Tag Archives: Offerings

Fibro Flare

I’ll not do a F is for Fibro Flare PBP post, but I’m having a rather bad one. The very cold weather and 20″ of snow we had around the weekend kept up with another inch or two of snow, and we had icicles longer than my arm hanging from the roof by our kitchen window.

When I went out yesterday to get my ride to the train station, I slipped on a large patch of ice and fell on my back. Then I had to walk around NYC all day carrying a very heavy bag: I decided to buy wine from Trader Joe’s, because the TJ here does not have a wine store, and TJ sells very good wine at obscene prices; I picked up five bottles of red for about $20, and got a bottle of ice wine as an anniversary gift for V and Brand, which was itself $20.

Ice wine is made is extremely small quantities and it is mind-blowing. I am sure Freyr and Freya will both love it passionately and I think Eir also will. So would Sigyn, undoubtably. If you are very close to Sigyn or Freya, it might be worth looking into. It can be ordered online, and you can ask around at local wine shops.

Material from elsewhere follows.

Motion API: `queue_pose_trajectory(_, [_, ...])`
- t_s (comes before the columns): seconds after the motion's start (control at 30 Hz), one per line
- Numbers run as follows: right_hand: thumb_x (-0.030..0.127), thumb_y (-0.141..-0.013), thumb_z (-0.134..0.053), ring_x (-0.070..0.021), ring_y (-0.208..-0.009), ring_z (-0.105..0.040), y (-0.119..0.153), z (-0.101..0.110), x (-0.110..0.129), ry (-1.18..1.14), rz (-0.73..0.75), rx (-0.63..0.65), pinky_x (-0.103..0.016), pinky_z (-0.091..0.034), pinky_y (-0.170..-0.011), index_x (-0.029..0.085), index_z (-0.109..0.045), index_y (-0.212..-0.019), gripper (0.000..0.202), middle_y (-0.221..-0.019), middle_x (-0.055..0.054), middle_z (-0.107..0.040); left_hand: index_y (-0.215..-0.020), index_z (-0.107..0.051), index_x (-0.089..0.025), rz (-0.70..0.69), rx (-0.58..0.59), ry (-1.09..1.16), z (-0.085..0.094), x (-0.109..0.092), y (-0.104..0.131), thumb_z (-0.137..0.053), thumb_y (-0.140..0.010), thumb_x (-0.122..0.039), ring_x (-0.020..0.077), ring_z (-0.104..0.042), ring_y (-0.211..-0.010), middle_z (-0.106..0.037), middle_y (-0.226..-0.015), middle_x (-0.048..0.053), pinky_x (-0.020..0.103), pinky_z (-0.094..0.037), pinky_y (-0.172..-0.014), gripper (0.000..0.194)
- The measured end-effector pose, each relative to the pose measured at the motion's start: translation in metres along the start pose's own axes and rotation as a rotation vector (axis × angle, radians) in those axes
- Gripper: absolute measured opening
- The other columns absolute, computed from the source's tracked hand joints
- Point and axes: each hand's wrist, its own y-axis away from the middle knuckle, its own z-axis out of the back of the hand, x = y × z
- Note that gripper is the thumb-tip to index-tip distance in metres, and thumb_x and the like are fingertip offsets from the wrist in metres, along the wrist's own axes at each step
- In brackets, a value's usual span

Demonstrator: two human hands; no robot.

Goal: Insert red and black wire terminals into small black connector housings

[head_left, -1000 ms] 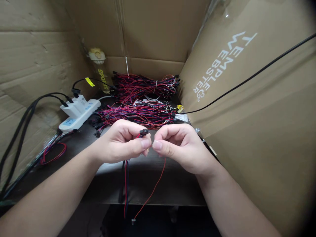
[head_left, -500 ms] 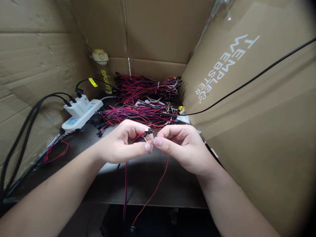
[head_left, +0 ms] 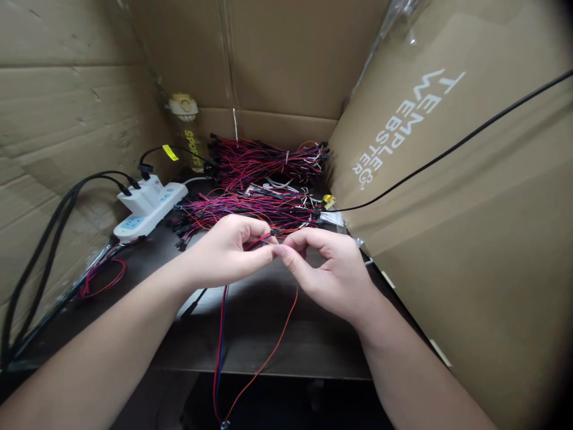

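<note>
Cardboard walls (head_left: pixel 67 119) enclosed dark desk (head_left: pixel 268 334). Left hand (head_left: pixel 224 254) pinched black plug (head_left: pixel 274 232); right hand (head_left: pixel 331 272) pinched red wire (head_left: pixel 268 358) — joining step (next likely needing fine alignment).

Red and blue wire bundles (head_left: pixel 264 161), a white power strip (head_left: pixel 150 206), a yellow tag (head_left: pixel 170 153), brown cardboard (head_left: pixel 470 197) with white lettering, dark surface (head_left: pixel 277 334).

White power strip (head_left: pixel 150 205) beside bundled wires (head_left: pixel 250 210).
</note>
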Motion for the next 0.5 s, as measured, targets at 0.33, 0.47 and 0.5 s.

I didn’t know that V strongly prefers white wine. I don’t know where I gathered the idea that, like the two of us, he preferred red, especially when the only wine I can ever remember him buying has been white (he typically purchased sake, because there was a convenient shop with an excellent selection when we lived in the city).

There’s a place that will do local delivery for only $5. And they have mead, which I have none of here!

Solstice.

Yesterday was a very bad day — I am scraping through the bottom of the mental health barrel — and we were not able to do what we had wanted for the solstice and mother’s night. But, barring a convenient Stonehenge (where it was raining and very dark, anyway) or Science, the exact solstice is difficult to determine and wanders each year, so I hoped shifting the majority of things to today would be all right.

We lit tealights for the important goddesses and women in our lives, as well as some who were very important to people we loved. Some were slightly generalized: Buddhist tradition says that the numberless sentient beings are all our mothers, and they have all been our children, at some point in time. We ended up with fourteen candles. Had some people not been grouped together, I think we might have gone through half the box. I felt terribly serious about it; I have never had a mother, and I have seen how the loss of his mother has torn B. apart and how much it hurts R., whose wife she was.

I was adopted by Brand’s mother, Auðhelga, and so was B.

Inadvertently (it was largely to do with emotional and physical exhaustion and what I could handle cooking), I made cream of rice for dinner, which is a comfort food (in the form of cream of wheat, which none of us can eat, now, but I’ve forgotten what the difference in taste was and so have they) for Brand and V., because their grandmothers made it for them all of the time.

I also made Freyr’s tea, because I was fortunate enough to find unfiltered raw honey at the grocery, which is the only sort of honey that he and some of my spirits are very willing to have put in things for them. He asked me in the beginning to eat a little raw honey every day, and I have not been able to do it because I haven’t had the food stamp space for a while now. It’s very good to be able to share his tea again.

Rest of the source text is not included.